── Data ──

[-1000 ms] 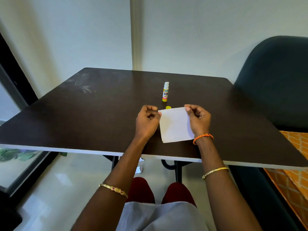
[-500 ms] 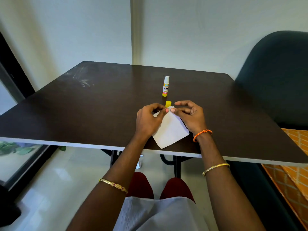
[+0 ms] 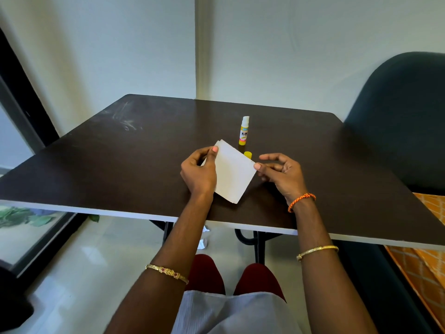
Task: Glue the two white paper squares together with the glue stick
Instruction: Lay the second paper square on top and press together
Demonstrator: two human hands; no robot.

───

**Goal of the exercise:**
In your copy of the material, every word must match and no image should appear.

**Solution for this task:**
[-1000 ms] 
[-500 ms] 
[+0 ms] 
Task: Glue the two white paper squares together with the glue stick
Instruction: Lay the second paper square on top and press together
Demonstrator: two human hands; no robot.

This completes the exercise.